-- GIVEN RECORDS follows --

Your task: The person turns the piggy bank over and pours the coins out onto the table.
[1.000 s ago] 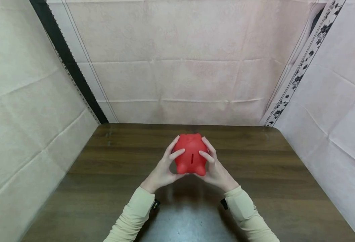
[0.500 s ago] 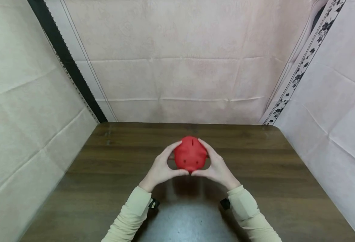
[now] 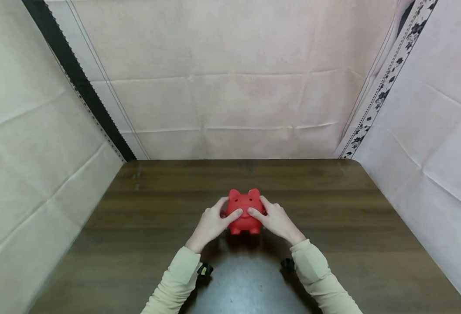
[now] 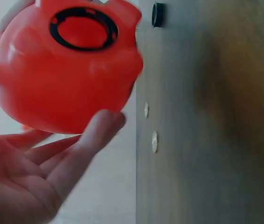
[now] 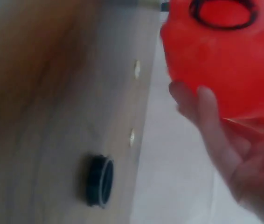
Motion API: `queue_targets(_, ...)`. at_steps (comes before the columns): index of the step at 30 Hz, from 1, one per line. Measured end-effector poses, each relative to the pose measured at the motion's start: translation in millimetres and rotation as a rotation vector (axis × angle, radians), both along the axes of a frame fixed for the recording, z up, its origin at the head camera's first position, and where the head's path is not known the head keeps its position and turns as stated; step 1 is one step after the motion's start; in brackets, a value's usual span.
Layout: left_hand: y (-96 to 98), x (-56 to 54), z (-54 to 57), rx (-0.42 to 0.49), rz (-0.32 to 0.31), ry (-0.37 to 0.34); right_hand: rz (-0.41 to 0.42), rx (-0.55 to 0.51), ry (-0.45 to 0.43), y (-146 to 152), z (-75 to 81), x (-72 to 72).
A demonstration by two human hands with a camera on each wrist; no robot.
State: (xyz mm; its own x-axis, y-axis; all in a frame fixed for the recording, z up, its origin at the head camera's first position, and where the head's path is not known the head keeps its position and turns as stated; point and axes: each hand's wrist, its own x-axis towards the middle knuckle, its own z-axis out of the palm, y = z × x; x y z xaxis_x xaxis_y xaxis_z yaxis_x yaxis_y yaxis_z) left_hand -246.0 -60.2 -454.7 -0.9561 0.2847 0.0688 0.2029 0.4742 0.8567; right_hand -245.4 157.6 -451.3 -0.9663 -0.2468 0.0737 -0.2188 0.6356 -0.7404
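Note:
A red piggy bank (image 3: 244, 222) is held off the table, its face and ears toward the head camera. My left hand (image 3: 212, 221) grips its left side, the thumb across the front. From the other side my right hand (image 3: 276, 220) holds it, its thumb also on the front. In the left wrist view, the bank (image 4: 62, 88) shows a round black ring (image 4: 84, 48) on its underside; the left fingers curl behind it. Blur softens the right wrist view, where the right hand (image 5: 230, 149) cups the bank (image 5: 225, 65).
A brown wooden table (image 3: 136, 261) lies below, with white cloth walls (image 3: 234, 100) behind and beside it. A short black ring-like cap (image 5: 100, 181) stands on the table, with two small pale flat pieces (image 5: 132, 137) nearby. I cannot make these out in the head view.
The bank has turned in both hands: first its slotted back faced the head camera, now its face does. It sits slightly lower in view, and both thumbs have moved onto its front.

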Motion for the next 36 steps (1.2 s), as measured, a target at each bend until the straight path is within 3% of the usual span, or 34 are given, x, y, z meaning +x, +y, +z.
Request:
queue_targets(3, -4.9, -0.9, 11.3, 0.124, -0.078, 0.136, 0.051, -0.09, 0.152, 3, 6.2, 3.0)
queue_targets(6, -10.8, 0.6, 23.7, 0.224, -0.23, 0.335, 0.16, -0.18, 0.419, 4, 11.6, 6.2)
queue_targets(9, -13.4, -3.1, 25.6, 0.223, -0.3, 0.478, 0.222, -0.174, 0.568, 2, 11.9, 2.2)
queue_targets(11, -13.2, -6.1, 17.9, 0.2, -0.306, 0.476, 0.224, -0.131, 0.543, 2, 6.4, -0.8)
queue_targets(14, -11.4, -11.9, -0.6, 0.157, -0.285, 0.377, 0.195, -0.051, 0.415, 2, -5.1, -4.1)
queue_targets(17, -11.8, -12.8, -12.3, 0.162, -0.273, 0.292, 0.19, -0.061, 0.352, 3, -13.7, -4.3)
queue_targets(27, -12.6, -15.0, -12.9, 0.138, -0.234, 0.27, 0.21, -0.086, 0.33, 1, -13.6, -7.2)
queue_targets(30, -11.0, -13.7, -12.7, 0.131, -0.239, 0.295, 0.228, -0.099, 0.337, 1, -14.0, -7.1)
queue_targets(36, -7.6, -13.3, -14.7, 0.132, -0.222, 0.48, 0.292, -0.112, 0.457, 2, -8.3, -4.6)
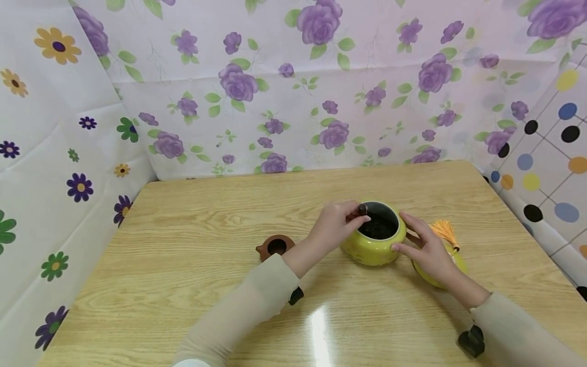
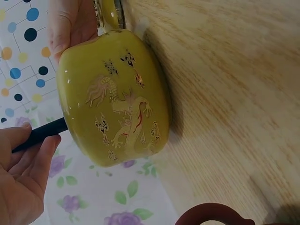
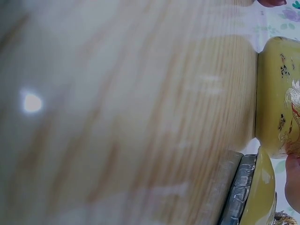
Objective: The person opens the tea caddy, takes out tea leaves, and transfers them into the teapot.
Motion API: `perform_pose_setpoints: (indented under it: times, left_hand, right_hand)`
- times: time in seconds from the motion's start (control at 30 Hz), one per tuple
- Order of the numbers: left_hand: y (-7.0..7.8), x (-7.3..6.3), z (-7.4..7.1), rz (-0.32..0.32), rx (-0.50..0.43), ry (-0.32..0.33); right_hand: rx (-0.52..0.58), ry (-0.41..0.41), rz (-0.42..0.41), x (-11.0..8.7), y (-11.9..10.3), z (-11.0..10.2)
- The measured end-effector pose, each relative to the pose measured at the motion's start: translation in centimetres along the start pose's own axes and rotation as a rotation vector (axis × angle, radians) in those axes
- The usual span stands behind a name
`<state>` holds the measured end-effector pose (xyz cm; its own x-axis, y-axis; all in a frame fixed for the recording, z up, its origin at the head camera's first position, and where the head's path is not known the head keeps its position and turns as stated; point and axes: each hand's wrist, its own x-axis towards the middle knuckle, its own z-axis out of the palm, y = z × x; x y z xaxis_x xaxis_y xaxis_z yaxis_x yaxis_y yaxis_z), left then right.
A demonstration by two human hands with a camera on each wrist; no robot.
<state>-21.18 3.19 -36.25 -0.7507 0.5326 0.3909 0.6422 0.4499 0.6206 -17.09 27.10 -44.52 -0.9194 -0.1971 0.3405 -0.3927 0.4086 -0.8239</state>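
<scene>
A round yellow jar with a gold dragon and dark lettering stands on the table, its mouth uncovered. Dark loose contents that look like tea leaves lie inside. My left hand is over the jar's left rim and pinches a dark rod-like handle between thumb and fingers. The handle's far end disappears behind the jar in the left wrist view. My right hand holds the jar's right side, thumb toward the front and fingers toward the back.
A yellow lid with an orange tassel lies beside the jar, partly behind my right hand. Left of the jar sits a small brown clay teapot, partly covered by my left forearm. Patterned cloths hang around the wooden table.
</scene>
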Motion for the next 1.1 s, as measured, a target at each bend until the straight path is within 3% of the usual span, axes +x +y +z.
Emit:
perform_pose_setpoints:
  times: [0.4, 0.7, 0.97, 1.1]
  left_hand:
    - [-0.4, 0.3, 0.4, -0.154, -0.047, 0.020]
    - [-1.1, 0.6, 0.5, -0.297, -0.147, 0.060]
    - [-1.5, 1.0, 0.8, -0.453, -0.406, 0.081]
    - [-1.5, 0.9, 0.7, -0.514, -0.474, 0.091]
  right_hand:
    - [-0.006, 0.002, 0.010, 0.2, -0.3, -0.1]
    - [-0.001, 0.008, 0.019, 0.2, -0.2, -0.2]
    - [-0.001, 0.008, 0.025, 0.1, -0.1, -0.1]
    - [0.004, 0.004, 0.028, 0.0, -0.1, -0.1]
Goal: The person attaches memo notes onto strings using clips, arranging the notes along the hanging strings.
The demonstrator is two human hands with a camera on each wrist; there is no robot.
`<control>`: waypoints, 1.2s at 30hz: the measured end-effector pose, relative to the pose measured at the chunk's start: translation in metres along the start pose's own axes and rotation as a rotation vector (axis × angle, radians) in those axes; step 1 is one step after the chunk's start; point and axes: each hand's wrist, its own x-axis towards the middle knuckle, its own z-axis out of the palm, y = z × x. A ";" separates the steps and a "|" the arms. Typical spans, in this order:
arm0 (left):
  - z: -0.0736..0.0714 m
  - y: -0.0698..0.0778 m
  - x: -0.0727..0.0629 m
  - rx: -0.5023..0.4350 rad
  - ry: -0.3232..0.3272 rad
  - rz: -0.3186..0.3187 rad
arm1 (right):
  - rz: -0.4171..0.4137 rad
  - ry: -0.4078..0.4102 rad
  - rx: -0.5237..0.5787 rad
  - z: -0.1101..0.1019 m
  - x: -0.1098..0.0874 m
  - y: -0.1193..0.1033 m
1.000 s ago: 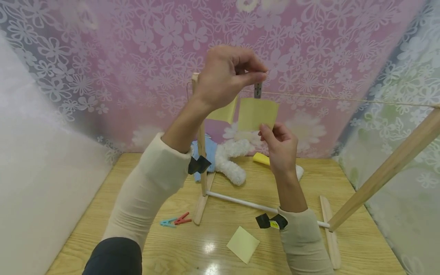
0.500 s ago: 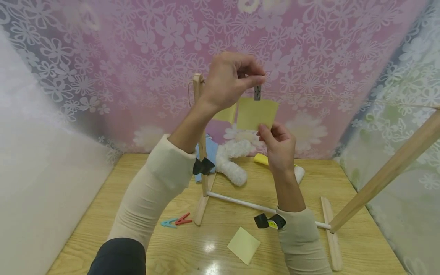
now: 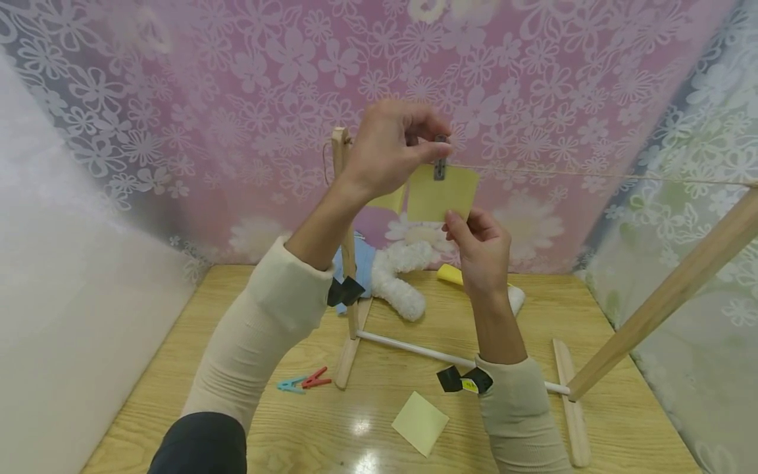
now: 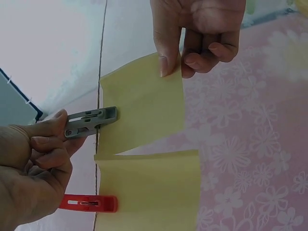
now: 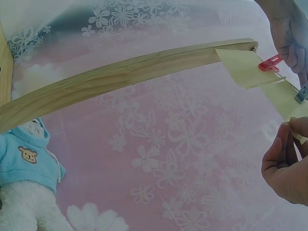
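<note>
With finger and thumb my left hand [image 3: 393,148] pinches the tail of a grey clothespin [image 4: 91,122]. Its jaws lie over the top edge of a yellow paper square [image 3: 443,194], at the string [image 4: 100,53]. The lower edge of that square is pinched by my right hand [image 3: 482,253]. Beside it on the string hangs a second yellow paper square [image 4: 154,187], clipped by a red clothespin [image 4: 91,203]. In the head view my left hand and forearm hide most of this second square and its clothespin.
The string runs between two wooden posts [image 3: 663,296] joined by a white rod [image 3: 414,347]. On the table lie a blue clothespin [image 3: 290,384], a red clothespin [image 3: 316,378] and a loose yellow paper square [image 3: 420,423]. A plush toy [image 3: 399,283] and a yellow roll [image 3: 450,274] lie behind.
My left hand has come down, and the grey clothespin now sits lower over the paper's top edge. More of its body shows below my fingers. My right hand has hardly moved.
</note>
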 end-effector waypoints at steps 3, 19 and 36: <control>-0.001 0.001 -0.001 0.021 -0.024 -0.016 | 0.001 -0.004 -0.010 0.001 0.000 0.000; 0.002 0.005 -0.001 0.098 -0.082 -0.108 | -0.002 -0.015 -0.031 -0.004 -0.004 0.001; 0.001 0.009 -0.002 0.125 -0.106 -0.122 | 0.009 -0.032 -0.042 -0.004 -0.003 -0.002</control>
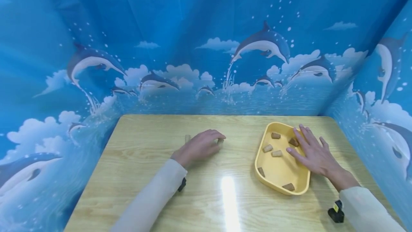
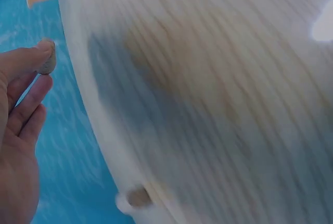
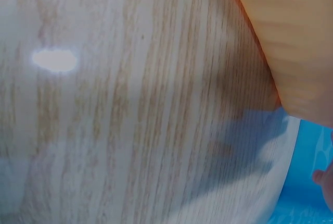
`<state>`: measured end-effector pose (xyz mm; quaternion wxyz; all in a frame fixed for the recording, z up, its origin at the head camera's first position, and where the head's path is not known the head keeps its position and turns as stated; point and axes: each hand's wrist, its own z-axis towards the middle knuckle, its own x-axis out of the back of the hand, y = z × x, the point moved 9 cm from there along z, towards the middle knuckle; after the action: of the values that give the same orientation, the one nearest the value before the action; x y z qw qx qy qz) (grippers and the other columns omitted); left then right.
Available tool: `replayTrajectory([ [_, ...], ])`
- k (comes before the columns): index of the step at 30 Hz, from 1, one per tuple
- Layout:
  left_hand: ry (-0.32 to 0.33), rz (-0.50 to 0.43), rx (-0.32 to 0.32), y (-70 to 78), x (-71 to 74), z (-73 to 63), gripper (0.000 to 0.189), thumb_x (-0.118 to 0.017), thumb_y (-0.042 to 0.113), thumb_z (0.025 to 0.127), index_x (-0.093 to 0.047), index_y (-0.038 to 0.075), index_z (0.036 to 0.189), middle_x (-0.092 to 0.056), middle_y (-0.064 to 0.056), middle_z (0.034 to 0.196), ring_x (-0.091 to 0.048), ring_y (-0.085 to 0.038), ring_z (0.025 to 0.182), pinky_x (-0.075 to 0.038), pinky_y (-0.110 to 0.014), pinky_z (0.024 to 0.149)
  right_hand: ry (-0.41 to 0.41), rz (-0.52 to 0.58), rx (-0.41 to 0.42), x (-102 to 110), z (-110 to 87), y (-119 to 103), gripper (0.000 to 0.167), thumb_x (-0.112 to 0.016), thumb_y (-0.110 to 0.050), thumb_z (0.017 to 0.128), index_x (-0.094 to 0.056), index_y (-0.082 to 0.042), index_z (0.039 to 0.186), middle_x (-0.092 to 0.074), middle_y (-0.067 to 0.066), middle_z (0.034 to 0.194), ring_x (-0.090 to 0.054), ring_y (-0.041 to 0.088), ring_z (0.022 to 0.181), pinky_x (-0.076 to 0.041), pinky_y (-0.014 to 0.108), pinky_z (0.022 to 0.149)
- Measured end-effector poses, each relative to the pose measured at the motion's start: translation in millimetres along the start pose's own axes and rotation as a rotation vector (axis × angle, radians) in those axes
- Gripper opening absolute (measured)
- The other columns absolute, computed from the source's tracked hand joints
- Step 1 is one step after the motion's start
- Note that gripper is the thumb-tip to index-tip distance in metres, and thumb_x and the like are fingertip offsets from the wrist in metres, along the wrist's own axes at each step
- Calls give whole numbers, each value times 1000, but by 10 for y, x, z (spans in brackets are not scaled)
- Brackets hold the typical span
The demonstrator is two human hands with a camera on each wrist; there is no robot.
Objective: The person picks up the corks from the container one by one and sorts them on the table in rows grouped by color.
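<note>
My left hand (image 1: 201,146) is above the middle of the table and pinches a small tapered cork stopper (image 2: 48,60) between thumb and fingertips. Just behind that hand, another cork stopper (image 1: 187,138) stands on the table, seen also low in the left wrist view. At the right, a yellow tray (image 1: 278,174) contains several cork stoppers (image 1: 276,153), lying on their sides and spread apart. My right hand (image 1: 315,156) lies over the tray's right rim, its fingers straight and spread, gripping nothing. Only a sliver of it shows in the right wrist view.
The wooden table (image 1: 141,174) carries a bright light reflection near its front middle. A blue dolphin-printed curtain (image 1: 193,46) hangs behind the table and along both sides. Dark wrist devices (image 1: 336,212) sit under the sleeves.
</note>
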<state>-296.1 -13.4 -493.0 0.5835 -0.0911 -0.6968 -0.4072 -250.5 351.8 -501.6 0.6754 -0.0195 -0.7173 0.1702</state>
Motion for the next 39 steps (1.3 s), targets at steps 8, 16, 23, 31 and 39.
replayTrajectory([
  [8, 62, -24, 88, -367, 132, -187, 39, -68, 21, 109, -66, 18, 148, -68, 0, 150, -59, -20, 145, -48, -42, 126, -2, -2, -2, -14, -2, 20, 92, -49, -59, 111, -2, -13, 176, -1, 25, 182, -3, 52, 167, -7, 89, 121],
  [16, 95, 3, 147, -587, 204, -291, 42, -73, 20, 106, -66, 17, 147, -69, -1, 148, -62, -22, 142, -50, -42, 124, -3, 0, -8, -19, -6, 27, 92, -49, -59, 111, -2, -13, 176, 1, 24, 182, -2, 51, 168, -7, 89, 121],
  [23, 96, -2, 203, -733, 237, -357, 43, -74, 22, 106, -66, 18, 147, -68, -2, 148, -62, -22, 141, -51, -43, 123, -6, -1, -7, -7, 0, 5, 92, -49, -59, 112, -2, -13, 176, 4, 22, 183, -4, 52, 167, -7, 89, 121],
  [31, 122, -6, 177, -792, 276, -419, 44, -77, 20, 104, -67, 13, 145, -70, -6, 143, -65, -25, 135, -54, -46, 120, -2, -8, -5, 6, 16, 2, 92, -49, -59, 111, -2, -13, 176, 4, 22, 183, -7, 53, 167, -8, 89, 121],
  [39, 124, -15, 155, -779, 226, -422, 44, -80, 19, 101, -68, 11, 143, -72, -6, 137, -67, -23, 131, -56, -43, 118, -7, -4, -8, 1, 7, 11, 92, -48, -59, 112, -3, -12, 176, 4, 22, 183, -4, 52, 167, -7, 89, 122],
])
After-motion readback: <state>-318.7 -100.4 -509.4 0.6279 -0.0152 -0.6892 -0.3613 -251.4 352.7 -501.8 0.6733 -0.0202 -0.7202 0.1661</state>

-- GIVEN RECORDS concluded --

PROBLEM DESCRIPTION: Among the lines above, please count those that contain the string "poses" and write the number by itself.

YOUR RESPONSE: 2